Médias/Télé "La place de l’homme" livre le ressenti de cinq hommes face à une grossesse non prévue. Un débat.

Il faut commencer par souligner la légitimité du sujet abordé dans le premier long métrage de Coline Grando, diplômée de l’Institut des arts de diffusion (IAD) en 2015. Le ressenti d’hommes confrontés à une grossesse non prévue, et parfois à l’avortement, est absent des conversations et l’est davantage au cinéma et en télévision. "La place de l’homme", à travers les récits d’hommes de 20 à 40 ans sur cette situation, interroge son rôle dans les décisions telles que la contraception, la maternité et l’avortement.

Si le film ne questionne pas le droit à l’interruption volontaire de grossesse, il rend compte de la difficulté pour les hommes de prendre part à cette décision. Grâce au droit à disposer de son corps, le choix de poursuivre ou non une grossesse appartient à la femme. Si bien que l’homme, à qui l’on pose rarement la question, se sent perdu, piégé ou impuissant face à l’événement.

Des récits qui se complètent

La force du documentaire, coproduit par le Centre vidéo de Bruxelles et la RTBF, est la spontanéité des souvenirs et opinions livrés par les intervenants. Rien ne peut nous distraire de leurs propos, ils sont l’unique contenu du film.

"Il y avait deux conditions pour qu’ils participent : pas d’anonymat, le sujet étant encore tabou, je ne voulais pas le renforcer davantage, et que la partenaire soit au courant", explique Coline Grando. Pendant une heure, on passe d’un récit à l’autre sans perdre le fil de chaque "histoire", tout en voyant émerger un débat sous-entendu. "J’ai rencontré 50 hommes, 18 ont accepté de parler face caméra et j’en ai gardé 5 au montage. Je voulais laisser le temps à la parole de se déployer. Je n’ai gardé que ceux qui m’ont touchée. Ceux-là étaient dans le récit, on peut s’imaginer leur histoire et ils se complètent", décrit la réalisatrice.

L’homme au cœur du débat

"Je suis intervenue tout le temps dans la réalisation du documentaire, il n’est pas représentatif", ajoute Coline Grando. C’est ce que l’on constate lorsqu’il touche à sa fin. On a l’impression que toutes les grossesses non prévues divisent le couple et mettent l’homme à l’écart. Même si la réalisatrice admet avoir volontairement choisi ces récits pour bousculer le débat, c’est dommage de le faire sans pointer quelques heureuses expériences. Il faut aussi préciser que les hommes qui se livrent étaient dans une relation instable avec leur partenaire, ce qui permet aussi de comprendre que seul l’un d’eux a accepté de garder l’enfant et que tous sont aujourd’hui séparés.

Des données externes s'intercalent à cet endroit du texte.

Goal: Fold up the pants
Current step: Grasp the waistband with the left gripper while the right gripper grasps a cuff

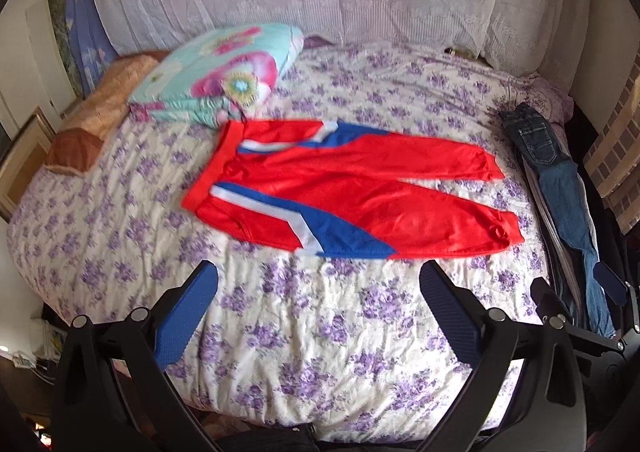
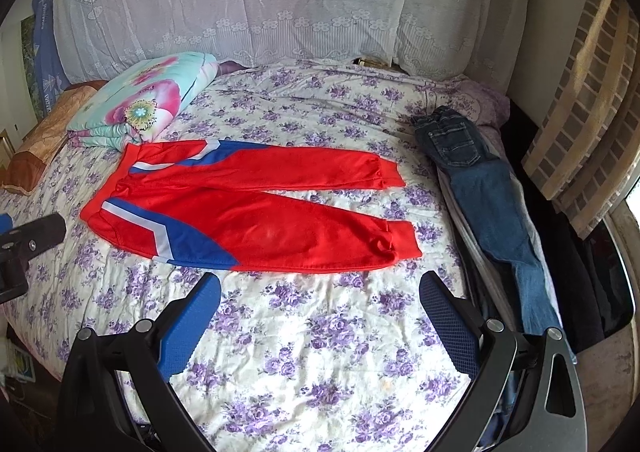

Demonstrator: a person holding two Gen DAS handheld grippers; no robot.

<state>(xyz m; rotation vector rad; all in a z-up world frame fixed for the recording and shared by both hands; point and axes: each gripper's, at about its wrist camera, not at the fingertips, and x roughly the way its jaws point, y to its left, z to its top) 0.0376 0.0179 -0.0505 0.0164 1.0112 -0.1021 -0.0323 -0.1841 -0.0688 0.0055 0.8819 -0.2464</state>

L’objectif de Coline Grando est atteint : son film soulève le débat sur la place de l’homme dans la décision de l’avortement, voire même de la contraception et la maternité. Les assistantes en planning familial, qui n’ont pas accès au quotidien à ce genre de ressentis, y trouveront peut-être un outil de travail. Finalement, même si sa forme laisse perplexe, le propos du film parvient à interroger la distribution des responsabilités sur la maternité dans le couple.

Diffusé ce vendredi, à 16 h 15 au cinéma Aventure (Bruxelles) dans le cadre du festival Filmer à tout prix, et prochainement sur la RTBF.